Xi’s comments on wealth inequality and unification with Taiwan makes me wonder if he feels time is now to get things in order.
Captain Ahab
Captain Ahab
2 years ago
Reply to  Tony Bennett
Taiwan and social discontent as distractions from CCP incompetence? The big question, of course, it will Biden stand by Taiwan.
PostCambrian
PostCambrian
2 years ago
Why would China tear down housing when so many people need housing? The government could take over defaulted housing, have a lottery for the neediest people, and do long term equity sharing with the new resident owners. 
anoop
anoop
2 years ago
it’s well known that when china sneezes, the world catches a cold.
Captain Ahab
Captain Ahab
2 years ago
Reply to  anoop
Actually, it is well known that when China engineers viruses in a lab, the world suffers millions of deaths.
Captain Ahab
Captain Ahab
2 years ago
With buildings/urban environments this ugly, the best solution is not a ‘hard landing’ but complete destruction and starting over.
Eddie_T
Eddie_T
2 years ago
We always knew there had to be a hard landing for Chinese real estate.
I mean…..It’s been a really long time coming, but there had to be a bust at some point. 

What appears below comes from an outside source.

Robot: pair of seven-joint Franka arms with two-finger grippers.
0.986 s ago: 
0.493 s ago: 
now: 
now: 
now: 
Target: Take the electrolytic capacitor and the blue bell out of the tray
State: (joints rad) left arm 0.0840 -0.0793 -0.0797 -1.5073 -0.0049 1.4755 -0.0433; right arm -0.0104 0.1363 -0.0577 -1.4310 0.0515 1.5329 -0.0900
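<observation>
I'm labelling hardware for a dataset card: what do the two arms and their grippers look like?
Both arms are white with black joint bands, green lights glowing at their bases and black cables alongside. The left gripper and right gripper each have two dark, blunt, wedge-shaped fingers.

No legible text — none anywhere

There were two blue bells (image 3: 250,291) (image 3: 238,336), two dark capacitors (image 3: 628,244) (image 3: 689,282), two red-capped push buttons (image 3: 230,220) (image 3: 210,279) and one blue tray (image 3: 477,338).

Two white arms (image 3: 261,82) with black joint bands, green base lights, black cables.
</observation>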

It should have, would have happened long ago without so much continual juicing from the CCCP and the Chinese banks. Now we have a huge number of Chinese who have most of their net worth in their apartments and speculative RE…who are going to find out that markets don’t just always go up forever.
Never mind Australia…..what is going to happen inside China when all that nominal wealth goes up in smoke?
How much will the contagion spread? How much western investor money will go poof?  
Mike 2112
Mike 2112
2 years ago
Aussies need a good recession, maybe a depression, to shake them out of their obedient covid slumber.
China is more free than Australia right now.
Curious-Cat
Curious-Cat
2 years ago
Reply to  Mike 2112
US needs a good recession too!
Eddie_T
Eddie_T
2 years ago
Reply to  Mike 2112
“China is more fee than Australia right now.”
And I’m the rightful heir to Edward Longshanks.
Please don’t make comments that make me blow coffee out of my nose.